The law does not specify how often the Board shall meet or how it goes about its business except that it is permitted to establish a staff hired under standard civil service procedures. The division of labor between the Board and its staff is up to it.

The law authorizes the Board to make grants to RFE/RL (including monies received from other governments and private individuals), to review and evaluate the mission of RFE/RL, to see that broadcasting is kept within the broad foreign policy objectives of the U.S., to encourage efficiency and economy, to make audits, prescribe regulations and report annually to the President and the Congress. The law does not specify how the Board is to exercise these functions. This concluding general provision of the law is interesting:

“In carrying out the foregoing functions, the Board shall bear in mind the necessity of maintaining the professional independence and integrity of Radio Free Europe and Radio Liberty.”
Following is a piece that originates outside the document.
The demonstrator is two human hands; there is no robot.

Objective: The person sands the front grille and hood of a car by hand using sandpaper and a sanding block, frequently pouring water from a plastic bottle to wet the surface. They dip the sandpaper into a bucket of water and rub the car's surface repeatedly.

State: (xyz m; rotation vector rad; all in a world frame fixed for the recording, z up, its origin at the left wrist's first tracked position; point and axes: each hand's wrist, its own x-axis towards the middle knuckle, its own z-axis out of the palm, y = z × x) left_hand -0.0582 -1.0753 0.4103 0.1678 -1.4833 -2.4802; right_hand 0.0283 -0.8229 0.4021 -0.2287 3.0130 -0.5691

The Secretary of State is charged in the law with responsibility for providing the Board “with such information regarding the foreign policy of the United States as the Secretary may deem appropriate.”

VOA and other broadcasting operations are not mentioned in the law.


In sum, the job of Chairman can be accommodated to the schedule and wishes of the man who takes the job, subject to the desires of the other members of the Board. He could, theoretically, make it practically a full-time job, but the assumption underlying the law is clearly that he would not and that the function, and that of the other members of the Board, is clearly a part-time one.

I find a broad degree of consensus that Gronouski would, if he wants the job, be a good man for it. If you prefer not to contact him directly, perhaps I could do so saying that I have been asked to sound him out in your behalf.

  1. Source: Carter Library, National Security Affairs, Staff Material, Horn/Special (Henze), Box 1, Chron File: 2/77. Confidential; Outside System.
  2. Reference is presumably to Henze’s February 15 memorandum to Brzezinski, in which he indicated that Aaron had “checked on how we approach Gronouski” to serve as BIB Chairman. Henze wrote, “Word is that we are free to go ahead and ask him whether he would like to be considered for the appointment. No commitment of any kind is implied in this action, of course.” (Ibid.)
  3. The Board for International Broadcasting Act (P.L. 93–129), which Nixon signed into law on October 19, 1973, created the Board as an independent federal agency to fund and oversee Radio Free Europe and Radio Liberty.